The Art and Science Behind Effective Product Goal Setting

Paige DeRaedt
strava-engineering
Published in
8 min readMay 17, 2021

As analysts at Strava, we work on many different subject areas that range from defining how we track the usage of features our teams build and supporting experiments, to sizing opportunities for new projects and investing in forward thinking research. However, one of the most exciting areas that analysts support our teams on is choosing metrics and setting goals.

Like the title of this post suggests, choosing the right metrics and goals is both an art and a science. At the most basic level, we want our metrics to be easily understood by our teams and sensitive enough to be affected by our team’s work, but also directly connected to larger company initiatives. We want our goals to map to the intent of what we are building, and be a healthy mix of aggressive but achievable. How do these come together? We identify metrics to reflect the impact of our work, and then set goals for how we’d like to see those metrics move. Let’s dig into four principles for doing this effectively:

  1. Ease of understanding
  2. Balance of stability and sensitivity
  3. Connection to the big picture
  4. Mapping to intent

Ease of understanding

If our metrics closely measure what we are building, they will be easy for people to comprehend and more motivating for those who have the ability to make an impact. There is, however, a delicate balance here. If our metrics are too specific to a project, they can become more complicated, and can be harder to connect to company and business goals. On the flip side, if a metric is too high level, it can feel too abstract and less motivating for the team. Implementing events to be able to calculate a metric is a prerequisite for tracking it, and having a metric that is easy for many to understand can often mean it’s easier to implement tracking for as well.

Stability vs sensitivity

In addition to a metric being easy to understand, a metric must also be a healthy balance of movable but not too noisy. Teams need to be able to see a change in the metric for the work that they do in order to be motivated by it. If a metric is so stable that it hasn’t varied by more than 2% in the past year, it might not be sensitive enough for a team to see movement when a change is made. However if a metric varies by 5% each day, it might be too noisy to detect changes. Experimentation is a lever we can pull to understand the incremental impact of any changes when all other factors are controlled.

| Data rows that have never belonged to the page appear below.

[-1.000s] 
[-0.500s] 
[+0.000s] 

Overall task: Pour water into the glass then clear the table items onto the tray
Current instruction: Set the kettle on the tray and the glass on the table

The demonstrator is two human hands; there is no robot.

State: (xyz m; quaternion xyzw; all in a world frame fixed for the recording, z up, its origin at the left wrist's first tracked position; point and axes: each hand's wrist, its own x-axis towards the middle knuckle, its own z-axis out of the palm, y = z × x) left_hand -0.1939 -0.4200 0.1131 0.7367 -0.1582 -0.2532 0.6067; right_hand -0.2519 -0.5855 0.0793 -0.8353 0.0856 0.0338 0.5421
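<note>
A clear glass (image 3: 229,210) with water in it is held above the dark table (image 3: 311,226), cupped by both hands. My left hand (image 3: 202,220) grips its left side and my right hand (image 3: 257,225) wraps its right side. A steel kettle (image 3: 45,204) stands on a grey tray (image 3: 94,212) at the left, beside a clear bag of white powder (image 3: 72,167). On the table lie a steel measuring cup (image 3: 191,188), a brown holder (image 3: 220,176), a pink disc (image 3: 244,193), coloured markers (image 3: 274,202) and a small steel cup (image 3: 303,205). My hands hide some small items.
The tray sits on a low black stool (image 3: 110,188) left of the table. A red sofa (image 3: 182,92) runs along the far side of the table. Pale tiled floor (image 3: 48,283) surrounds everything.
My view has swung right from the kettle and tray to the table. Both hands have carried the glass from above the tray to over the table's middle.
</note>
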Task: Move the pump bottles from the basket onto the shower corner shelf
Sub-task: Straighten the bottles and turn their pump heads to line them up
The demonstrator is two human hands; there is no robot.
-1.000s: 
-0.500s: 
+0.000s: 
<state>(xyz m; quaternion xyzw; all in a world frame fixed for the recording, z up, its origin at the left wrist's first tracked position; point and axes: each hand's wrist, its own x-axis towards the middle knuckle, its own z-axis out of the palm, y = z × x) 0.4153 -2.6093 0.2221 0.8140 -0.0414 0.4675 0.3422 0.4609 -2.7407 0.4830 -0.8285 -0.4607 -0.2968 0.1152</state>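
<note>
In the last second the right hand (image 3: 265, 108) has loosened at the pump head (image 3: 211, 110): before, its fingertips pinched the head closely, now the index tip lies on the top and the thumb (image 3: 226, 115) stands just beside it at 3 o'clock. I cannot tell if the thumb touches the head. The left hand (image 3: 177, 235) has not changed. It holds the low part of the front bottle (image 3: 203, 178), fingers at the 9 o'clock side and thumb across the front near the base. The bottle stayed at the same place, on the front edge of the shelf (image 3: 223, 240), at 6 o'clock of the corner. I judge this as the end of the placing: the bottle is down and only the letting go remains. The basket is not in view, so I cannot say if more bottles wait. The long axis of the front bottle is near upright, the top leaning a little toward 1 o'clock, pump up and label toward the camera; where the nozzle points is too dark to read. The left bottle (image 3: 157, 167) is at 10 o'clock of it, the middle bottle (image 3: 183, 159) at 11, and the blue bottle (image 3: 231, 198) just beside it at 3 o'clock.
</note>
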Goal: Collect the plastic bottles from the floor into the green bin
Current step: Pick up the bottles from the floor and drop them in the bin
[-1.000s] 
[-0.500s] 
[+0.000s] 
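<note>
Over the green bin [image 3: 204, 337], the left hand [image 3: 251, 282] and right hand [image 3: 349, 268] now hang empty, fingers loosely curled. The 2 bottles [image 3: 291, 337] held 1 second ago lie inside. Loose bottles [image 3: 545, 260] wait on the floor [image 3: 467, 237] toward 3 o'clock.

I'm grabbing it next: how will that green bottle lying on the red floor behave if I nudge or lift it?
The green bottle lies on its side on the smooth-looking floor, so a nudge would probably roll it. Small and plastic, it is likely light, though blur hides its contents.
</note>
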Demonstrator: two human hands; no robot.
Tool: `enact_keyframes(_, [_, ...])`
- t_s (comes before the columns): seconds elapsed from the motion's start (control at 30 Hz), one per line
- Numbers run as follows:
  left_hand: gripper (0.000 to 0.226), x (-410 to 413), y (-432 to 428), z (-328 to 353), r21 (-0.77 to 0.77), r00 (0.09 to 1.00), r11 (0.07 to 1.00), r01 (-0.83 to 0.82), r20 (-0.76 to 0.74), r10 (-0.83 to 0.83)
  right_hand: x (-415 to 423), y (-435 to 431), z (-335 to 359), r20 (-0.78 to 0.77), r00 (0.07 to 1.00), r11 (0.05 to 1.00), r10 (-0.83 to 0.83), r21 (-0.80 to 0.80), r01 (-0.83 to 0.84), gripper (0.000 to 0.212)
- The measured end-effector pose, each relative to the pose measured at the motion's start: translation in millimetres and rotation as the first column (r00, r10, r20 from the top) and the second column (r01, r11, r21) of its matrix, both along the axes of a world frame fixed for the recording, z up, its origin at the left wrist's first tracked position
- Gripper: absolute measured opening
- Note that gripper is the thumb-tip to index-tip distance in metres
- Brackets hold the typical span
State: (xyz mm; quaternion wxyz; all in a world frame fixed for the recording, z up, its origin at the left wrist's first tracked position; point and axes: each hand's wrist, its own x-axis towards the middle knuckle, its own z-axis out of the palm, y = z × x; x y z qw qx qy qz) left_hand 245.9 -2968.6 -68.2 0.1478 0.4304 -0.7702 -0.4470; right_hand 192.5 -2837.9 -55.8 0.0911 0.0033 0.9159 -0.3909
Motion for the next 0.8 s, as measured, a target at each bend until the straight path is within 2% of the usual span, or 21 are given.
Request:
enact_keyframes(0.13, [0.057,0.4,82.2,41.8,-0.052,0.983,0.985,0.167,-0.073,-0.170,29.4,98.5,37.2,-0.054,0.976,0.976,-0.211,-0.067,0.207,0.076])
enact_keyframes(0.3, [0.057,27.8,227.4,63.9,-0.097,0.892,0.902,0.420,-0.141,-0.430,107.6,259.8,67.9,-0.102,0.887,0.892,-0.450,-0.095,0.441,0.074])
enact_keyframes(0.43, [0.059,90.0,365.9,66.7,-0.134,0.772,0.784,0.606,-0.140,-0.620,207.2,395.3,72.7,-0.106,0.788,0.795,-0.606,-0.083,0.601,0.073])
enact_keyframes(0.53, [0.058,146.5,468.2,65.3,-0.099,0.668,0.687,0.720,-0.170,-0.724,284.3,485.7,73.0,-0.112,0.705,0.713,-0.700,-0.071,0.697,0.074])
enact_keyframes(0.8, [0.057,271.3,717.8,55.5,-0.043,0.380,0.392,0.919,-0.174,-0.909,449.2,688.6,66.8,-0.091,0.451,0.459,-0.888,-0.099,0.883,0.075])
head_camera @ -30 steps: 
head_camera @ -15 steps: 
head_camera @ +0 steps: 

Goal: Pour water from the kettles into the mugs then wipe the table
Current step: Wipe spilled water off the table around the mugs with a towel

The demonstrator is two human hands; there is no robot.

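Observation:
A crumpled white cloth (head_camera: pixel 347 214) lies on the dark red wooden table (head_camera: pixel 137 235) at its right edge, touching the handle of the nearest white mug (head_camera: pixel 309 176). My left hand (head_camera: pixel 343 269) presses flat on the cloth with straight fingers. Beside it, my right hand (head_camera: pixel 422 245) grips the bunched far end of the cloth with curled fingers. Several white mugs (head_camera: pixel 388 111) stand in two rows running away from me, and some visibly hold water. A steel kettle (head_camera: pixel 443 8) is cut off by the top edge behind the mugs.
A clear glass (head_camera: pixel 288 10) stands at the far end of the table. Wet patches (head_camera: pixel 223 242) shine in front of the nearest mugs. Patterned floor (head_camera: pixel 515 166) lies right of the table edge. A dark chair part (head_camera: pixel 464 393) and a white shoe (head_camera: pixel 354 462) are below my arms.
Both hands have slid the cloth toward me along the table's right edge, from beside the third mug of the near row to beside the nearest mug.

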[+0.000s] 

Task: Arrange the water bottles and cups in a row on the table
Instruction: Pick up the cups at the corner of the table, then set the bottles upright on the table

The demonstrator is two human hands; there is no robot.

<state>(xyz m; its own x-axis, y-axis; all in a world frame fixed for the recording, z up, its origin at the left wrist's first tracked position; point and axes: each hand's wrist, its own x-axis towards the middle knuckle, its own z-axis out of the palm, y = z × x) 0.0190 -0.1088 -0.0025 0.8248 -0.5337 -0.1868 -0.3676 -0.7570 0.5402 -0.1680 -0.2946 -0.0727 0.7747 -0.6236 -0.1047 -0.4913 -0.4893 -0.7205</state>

Connection to the big picture

Finally, whatever teams decide to measure and work on must ladder up to larger company goals. In order to do this while also effectively managing the ease of understanding and balance of stability and sensitivity, we use an input → output metric framework to bring everything together. Input metrics track early indicators that are closely connected to user behavior, and represent what we need to get right to generate the outcomes we want. Output metrics often lag quite a bit and represent a combination of many different actions that are taken. This framework helps segregate more abstract or higher level success metrics into various independent secondary success metrics that are functions of different components of the product.

Mapping goal to intent

Now that we’ve gone through the work of choosing metrics, we must set goals for them. Even with the “perfect” metric, setting the wrong goal can be detrimental. Setting an overly aggressive goal can end up in waning motivation as success seems unattainable. Setting a goal that is reached too easily can lead to missed potential and opportunity. Goals that are directly mapped to the intent of what we want to achieve from a user or business perspective end up being the most successful.

In a recent round of metric and goal setting I was reminded of my favorite example of finding a set of metrics and goals to fit an amorphous problem: Strava’s mobile app performance. After a rigorous product planning process, Strava decided to focus on the theme of performance, or more specifically, our mobile app load times. Because we ask athletes from all over the world to venture outside and try an activity that may take them well outside of the bands of LTE connectivity, we committed to making sure that our app performed even with poor connectivity.

There are plenty of places in our app where we could focus, but we decided to zero in on the very first moment that athletes experience Strava: the time it takes for an athlete to click on the Strava app on their phone to see content in the landing page, our feed. In order to embark on work in this new space, the team first started with implementing events to track the time it took for someone to click on the Strava app to be able to see and interact with content in the feed. We began referring to this as Strava’s “time to something useful” or TTSU. This chart shows the distribution of load times over the course of one month of data for our athletes loading the Strava app before we started working on improving our performance.

Distribution of feed load times over one month

Upon researching industry standards for app load times across the world, and looking at where we were starting from, we wanted to target a specific TTSU for as many athletes as possible. We knew that the TTSU we chose wasn’t state of the art, but that it would bring a good chunk of our athletes from what we considered acceptable to good performance. And so our input metric was born: % of feed loads under a threshold time. This chart shows the % of feed loads under a threshold time over the course of a couple of weeks after we started work on improving performance. We can see an early update that we made on the iPhone platform showed a step change increase in the % of feed loads under our time threshold early on in our performance improvement work.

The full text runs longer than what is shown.